These are the times that try feminists’ souls. Pro-life laws in places like Alabama and Georgia threaten to produce an epidemic of live, healthy births in red states in the not-too-distant future. All good progressives must rally to the abortion uber alles flag. Now is not time to be seen as a summer sister or sunshine patriarchy smasher, not while famous comrades deprive themselves of cheap, non-union production labor or forswear carnal gratification.
Even those with a record of thought crimes will be welcomed back to the fight, provided they show appropriate contrition.
Like Diablo Cody, the woman who inadvertently wrote a high-profile “pro-life” movie. Cody is reckoning with her 2007 Oscar-winning Juno, which The Washington Post’s Allyson Chiu describes as “a coming-of-age comedy chronicling the ups and downs in the life of a 16-year-old girl who gets pregnant unexpectedly and decides to give her baby up for adoption.”
Such heterodoxy seems shocking now. But back when she was writing Juno, the future still held a President Hillary, and Justice Anthony Kennedy was more than a decade from retirement. Heck, there were even a couple of “pro-life Democrats” still in Congress.
Cody recently told a podcast, “I don’t even know if I would have written a movie like Juno if I had known that the world was going to spiral into this hellish alternate reality that we now seem to be stuck in.”
She’s particularly upset with Georgia’s “heartbeat” bill. As the name implies, it bans abortion once a fetus has a detectable heartbeat -- an injustice that brings out the eloquent, lettered screenwriter in Cody: “It’s honestly something I’ve been kind of thinking about continuously in an endless dark feedback loop. It sucks so . . . Bad.”

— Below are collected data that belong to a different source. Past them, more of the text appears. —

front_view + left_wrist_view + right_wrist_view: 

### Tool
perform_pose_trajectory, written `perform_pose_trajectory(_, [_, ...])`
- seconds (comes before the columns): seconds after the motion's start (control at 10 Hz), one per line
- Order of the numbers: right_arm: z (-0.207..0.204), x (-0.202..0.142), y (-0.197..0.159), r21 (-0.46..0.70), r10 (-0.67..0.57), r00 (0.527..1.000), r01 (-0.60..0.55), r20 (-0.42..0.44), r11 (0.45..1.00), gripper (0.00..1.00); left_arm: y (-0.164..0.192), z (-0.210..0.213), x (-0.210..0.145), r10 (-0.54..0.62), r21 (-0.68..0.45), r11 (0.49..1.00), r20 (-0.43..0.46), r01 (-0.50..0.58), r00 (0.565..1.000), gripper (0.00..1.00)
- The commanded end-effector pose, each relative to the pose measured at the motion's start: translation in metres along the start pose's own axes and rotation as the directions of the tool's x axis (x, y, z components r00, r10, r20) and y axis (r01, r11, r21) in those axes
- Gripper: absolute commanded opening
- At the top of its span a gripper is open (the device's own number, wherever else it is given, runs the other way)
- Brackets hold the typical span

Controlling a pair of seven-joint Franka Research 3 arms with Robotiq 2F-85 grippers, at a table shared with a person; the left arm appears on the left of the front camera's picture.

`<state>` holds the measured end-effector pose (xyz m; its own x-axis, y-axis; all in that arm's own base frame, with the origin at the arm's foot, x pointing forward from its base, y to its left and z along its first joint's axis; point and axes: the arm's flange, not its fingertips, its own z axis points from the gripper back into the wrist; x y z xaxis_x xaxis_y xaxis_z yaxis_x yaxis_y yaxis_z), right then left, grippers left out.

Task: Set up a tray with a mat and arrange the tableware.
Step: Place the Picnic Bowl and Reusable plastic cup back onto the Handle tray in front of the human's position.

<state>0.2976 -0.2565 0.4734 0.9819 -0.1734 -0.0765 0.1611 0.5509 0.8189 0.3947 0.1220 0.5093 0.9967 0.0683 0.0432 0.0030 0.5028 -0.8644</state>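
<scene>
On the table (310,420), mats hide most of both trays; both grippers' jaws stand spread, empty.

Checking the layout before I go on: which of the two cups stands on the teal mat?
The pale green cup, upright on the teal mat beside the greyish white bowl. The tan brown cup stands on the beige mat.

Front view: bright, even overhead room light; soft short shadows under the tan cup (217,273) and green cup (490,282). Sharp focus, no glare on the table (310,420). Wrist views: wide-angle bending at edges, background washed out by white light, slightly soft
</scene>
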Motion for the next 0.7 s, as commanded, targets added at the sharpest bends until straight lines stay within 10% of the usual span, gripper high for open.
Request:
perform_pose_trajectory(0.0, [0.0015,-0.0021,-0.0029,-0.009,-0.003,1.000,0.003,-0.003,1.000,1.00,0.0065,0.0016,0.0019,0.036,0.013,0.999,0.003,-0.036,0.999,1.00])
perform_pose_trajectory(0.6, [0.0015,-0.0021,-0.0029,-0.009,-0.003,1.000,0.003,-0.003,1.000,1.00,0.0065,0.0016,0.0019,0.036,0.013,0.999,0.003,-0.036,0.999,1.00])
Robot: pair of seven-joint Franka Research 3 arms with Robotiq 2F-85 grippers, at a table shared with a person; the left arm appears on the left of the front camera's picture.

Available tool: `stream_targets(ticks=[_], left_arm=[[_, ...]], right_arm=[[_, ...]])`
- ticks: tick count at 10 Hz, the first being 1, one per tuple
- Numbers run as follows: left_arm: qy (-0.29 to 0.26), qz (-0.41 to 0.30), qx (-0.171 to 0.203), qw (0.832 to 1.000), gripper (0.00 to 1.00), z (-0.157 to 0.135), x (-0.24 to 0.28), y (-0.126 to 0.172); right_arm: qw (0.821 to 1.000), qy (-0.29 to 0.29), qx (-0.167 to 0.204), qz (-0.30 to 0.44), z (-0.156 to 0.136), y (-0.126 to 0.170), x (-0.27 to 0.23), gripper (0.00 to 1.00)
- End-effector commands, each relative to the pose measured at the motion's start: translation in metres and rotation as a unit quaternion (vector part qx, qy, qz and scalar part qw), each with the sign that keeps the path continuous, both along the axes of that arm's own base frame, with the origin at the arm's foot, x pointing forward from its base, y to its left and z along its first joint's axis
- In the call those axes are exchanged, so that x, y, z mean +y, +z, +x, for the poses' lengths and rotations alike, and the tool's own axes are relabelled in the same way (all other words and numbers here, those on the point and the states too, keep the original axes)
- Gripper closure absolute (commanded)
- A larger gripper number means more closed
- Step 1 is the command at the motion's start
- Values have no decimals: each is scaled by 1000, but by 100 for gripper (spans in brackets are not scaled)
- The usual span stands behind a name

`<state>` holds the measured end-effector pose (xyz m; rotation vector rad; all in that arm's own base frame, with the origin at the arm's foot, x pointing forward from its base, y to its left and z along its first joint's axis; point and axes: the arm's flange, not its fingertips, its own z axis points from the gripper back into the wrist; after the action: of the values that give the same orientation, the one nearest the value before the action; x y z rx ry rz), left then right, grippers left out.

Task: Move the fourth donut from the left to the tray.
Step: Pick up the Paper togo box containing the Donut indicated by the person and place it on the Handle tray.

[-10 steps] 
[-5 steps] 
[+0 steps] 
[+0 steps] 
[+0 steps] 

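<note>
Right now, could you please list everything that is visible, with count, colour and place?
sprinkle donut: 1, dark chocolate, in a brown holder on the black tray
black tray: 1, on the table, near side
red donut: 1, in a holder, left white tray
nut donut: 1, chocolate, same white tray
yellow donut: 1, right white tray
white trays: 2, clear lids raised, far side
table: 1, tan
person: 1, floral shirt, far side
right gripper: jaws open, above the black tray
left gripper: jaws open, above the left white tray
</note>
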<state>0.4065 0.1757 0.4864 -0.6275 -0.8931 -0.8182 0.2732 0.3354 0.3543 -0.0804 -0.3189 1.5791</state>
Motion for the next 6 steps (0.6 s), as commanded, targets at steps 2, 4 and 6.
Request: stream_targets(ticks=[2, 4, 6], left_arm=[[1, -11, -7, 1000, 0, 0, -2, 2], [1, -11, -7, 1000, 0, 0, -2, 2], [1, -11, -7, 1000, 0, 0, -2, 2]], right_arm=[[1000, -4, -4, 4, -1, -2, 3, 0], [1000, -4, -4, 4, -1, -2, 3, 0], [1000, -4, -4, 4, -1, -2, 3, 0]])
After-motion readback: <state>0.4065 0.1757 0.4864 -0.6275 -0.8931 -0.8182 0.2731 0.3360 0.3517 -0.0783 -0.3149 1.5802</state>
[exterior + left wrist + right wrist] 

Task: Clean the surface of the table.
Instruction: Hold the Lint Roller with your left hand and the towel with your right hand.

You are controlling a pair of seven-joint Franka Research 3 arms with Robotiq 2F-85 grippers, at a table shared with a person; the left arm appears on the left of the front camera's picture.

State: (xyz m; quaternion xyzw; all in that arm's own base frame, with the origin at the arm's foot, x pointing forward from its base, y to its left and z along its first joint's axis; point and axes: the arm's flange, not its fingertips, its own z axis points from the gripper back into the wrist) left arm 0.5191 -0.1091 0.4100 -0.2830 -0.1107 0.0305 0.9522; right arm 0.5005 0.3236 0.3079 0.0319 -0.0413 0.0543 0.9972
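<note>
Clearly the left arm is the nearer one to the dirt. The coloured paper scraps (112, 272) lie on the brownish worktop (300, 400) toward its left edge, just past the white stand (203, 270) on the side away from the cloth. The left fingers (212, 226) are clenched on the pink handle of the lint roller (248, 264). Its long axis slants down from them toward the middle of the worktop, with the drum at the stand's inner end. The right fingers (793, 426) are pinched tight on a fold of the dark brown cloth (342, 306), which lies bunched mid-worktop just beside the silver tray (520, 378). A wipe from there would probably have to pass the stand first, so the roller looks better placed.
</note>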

Chiu writes that “having her breakout movie be associated with antiabortion messaging is a regret that has troubled [Cody] for years.”
And who could blame her? You try sleeping at night with all those live babies haunting your conscience.
“In a way I feel like I had a responsibility to maybe be more explicitly pro-choice, and I wasn’t,” Cody said during a Planned Parenthood benefit event in 2017 marking the film’s 10th anniversary, Vanity Fair reported. “I think I took the right to choose for granted at the time.”
“I didn’t think it was ever going to get made,” she said. “I wasn’t thinking as an activist. I wasn’t thinking politically at all.”
And if we take no other lesson from this sad story, let it be that -- a good progressive is always an activist. She thinks politically 100% of the time and is always on guard against incursions of normal human feeling and thought.
According to Chiu, Cody quickly saw the error of her ways when she got “A letter from her Catholic high school thanking her for “writing a pro-life movie,” she said, describing it as the “most horrifying thing.” The piece added:
“I was like, I … hate all of you, and I’m as pro-choice as a person can possibly be,” she said.
“I ... hate all of you.” Clearly, Cody’s once again a progressive in good standing.